Lexikon der Biologie

Parasiten



Zu den Parasiten gehören u.a. Viren und Bakterien (Erreger von Infektionskrankheiten), Niedere Pilze (Mehltaupilze, Rostpilze und Brandpilze), Einzeller (z.B. Plasmodium), Pflanzen (z.B. Mistel) und zahlreiche tierische Makroparasiten (u.a. Bandwürmer, Spulwürmer, Läuse, Flöhe, Zecken). Zu den an der Oberfläche von tierischen Organismen lebenden Ektoparasiten (Außenparasiten) zählen Flöhe, Bettwanzen, Läuse und Zecken. Als Endoparasiten (Innenparasiten) bezeichnet man Parasiten, die z.B. im Gewebe, in Zellen oder in Körperhohlräumen leben. Endoparasiten sind u.a. Bandwürmer, Spulwürmer und Plasmodium, der Erreger der Malaria. Sie können unterschiedlich übertragen werden: Bakterien, Viren und Pilze gelangen meist über kontaminierte Tröpfchen oder Staub und über mit Fäkalien verschmutzte Nahrung zu ihrem Wirt. Parasitäre Tiere werden hauptsächlich fäkal-oral übertragen, einige auch durch Blut saugende Überträger (z.B. Malaria). In den meisten Fällen sind Parasiten spezifisch an einen bestimmten Wirt gebunden. Einige Arten sind jedoch für ihre vollständige Entwicklung auf einen oder mehrere Wirtswechsel angewiesen (z.B. Bandwümer).

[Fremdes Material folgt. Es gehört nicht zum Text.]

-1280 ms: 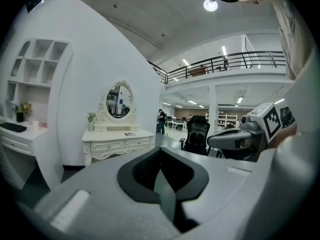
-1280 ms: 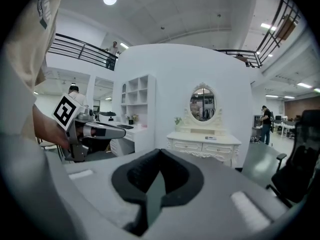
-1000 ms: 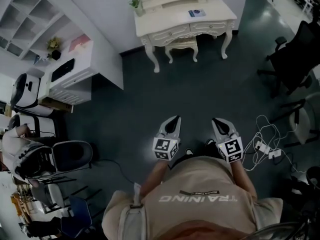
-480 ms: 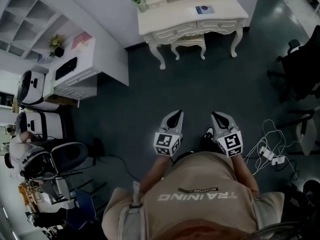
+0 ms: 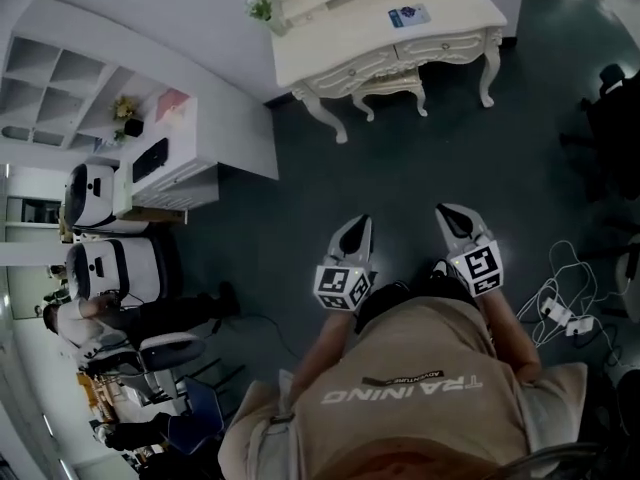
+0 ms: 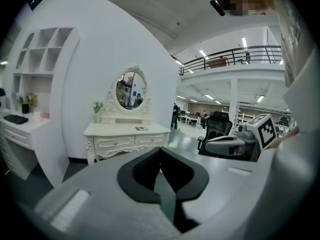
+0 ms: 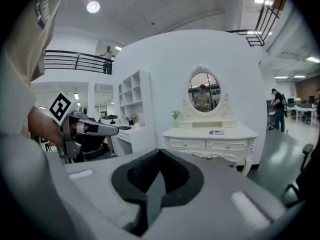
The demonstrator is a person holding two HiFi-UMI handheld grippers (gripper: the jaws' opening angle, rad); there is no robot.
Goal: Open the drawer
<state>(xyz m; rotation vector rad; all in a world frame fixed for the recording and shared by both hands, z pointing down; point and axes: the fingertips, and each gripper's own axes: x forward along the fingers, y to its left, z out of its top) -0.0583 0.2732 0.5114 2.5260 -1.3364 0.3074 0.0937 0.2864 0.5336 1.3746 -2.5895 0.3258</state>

Die meisten Parasiten zeigen spezielle Anpassungen an ihre Lebensweise wie Flügellosigkeit (Apterie) bei ektoparasitischen Insekten, Rückbildung der Sinnesorgane und des Verdauungsapparats sowie spezielle Organe zur Verankerung am oder im Wirt (z.B. Saugnäpfe bei Bandwürmern). – Bei Pflanzen unterscheidet man Holoparasiten (Vollschmarotzer), die ausschließlich heterotroph (Heterotrophie) von der Körpersubstanz der Wirtspflanze leben (z.B. Teufelszwirn), und Hemiparasiten (Halbschmarotzer), die ihre Nährstoffe teilweise durch Photosynthese und teilweise heterotroph gewinnen. Meist sind sie nur an das Xylem des Wirts angeschlossen (z.B. Mistel).